- **Required work**
Identify each line below that contains the word "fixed", and copy it out.

- **Material provided**
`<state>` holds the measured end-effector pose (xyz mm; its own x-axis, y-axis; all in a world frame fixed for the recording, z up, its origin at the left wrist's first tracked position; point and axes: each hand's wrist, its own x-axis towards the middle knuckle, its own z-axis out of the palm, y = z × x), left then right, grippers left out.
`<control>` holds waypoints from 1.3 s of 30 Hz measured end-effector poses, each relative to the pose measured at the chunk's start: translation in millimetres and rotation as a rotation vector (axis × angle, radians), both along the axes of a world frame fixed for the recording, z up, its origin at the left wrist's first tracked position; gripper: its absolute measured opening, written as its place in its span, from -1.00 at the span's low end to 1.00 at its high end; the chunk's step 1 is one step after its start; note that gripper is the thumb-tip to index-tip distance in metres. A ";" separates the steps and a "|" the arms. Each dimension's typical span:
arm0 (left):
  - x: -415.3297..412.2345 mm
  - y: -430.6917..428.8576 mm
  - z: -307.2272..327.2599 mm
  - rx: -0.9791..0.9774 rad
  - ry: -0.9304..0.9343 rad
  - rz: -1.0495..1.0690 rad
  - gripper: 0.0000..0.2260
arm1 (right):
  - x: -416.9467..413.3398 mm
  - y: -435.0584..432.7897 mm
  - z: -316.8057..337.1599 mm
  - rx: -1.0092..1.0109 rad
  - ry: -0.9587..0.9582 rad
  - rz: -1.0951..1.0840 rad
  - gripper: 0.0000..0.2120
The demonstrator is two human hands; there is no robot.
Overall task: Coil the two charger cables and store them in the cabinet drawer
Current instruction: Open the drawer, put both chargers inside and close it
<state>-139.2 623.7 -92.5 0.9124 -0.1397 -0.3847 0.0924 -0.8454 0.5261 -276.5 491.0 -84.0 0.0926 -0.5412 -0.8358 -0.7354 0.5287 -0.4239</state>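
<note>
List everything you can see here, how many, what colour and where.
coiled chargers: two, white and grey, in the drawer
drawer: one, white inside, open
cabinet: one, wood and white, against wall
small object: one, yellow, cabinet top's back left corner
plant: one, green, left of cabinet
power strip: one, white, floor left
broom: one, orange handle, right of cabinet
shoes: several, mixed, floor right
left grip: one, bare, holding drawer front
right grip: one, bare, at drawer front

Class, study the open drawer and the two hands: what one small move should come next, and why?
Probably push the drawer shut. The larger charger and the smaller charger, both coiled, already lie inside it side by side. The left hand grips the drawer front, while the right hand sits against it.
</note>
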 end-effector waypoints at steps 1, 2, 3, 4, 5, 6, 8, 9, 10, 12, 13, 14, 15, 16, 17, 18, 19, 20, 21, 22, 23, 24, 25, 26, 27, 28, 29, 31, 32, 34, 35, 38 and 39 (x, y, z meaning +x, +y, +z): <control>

- **Answer to the problem**
`<state>` holds the measured end-effector pose (xyz mm; its own x-axis, y-axis; all in a world frame fixed for the recording, z up, its origin at the left wrist's first tracked position; point and axes: each hand's wrist, its own x-axis towards the middle knuckle, its own z-axis out of the palm, y = z × x), left then right, grippers left out.
`<control>` holds waypoints from 1.3 s of 30 Hz measured end-effector poses, each relative to the pose measured at the chunk's start: translation in millimetres and rotation as a rotation vector (axis × angle, radians), both along the axes of a world frame fixed for the recording, z up, its origin at the left wrist's first tracked position; gripper: its absolute measured opening, written as its place in its span, from -1.00 at the span's low end to 1.00 at its high end; the chunk's step 1 is one step after its start; note that gripper is the thumb-tip to index-tip distance in metres. A ";" separates the steps and a "|" the arms. Each dimension's typical span:

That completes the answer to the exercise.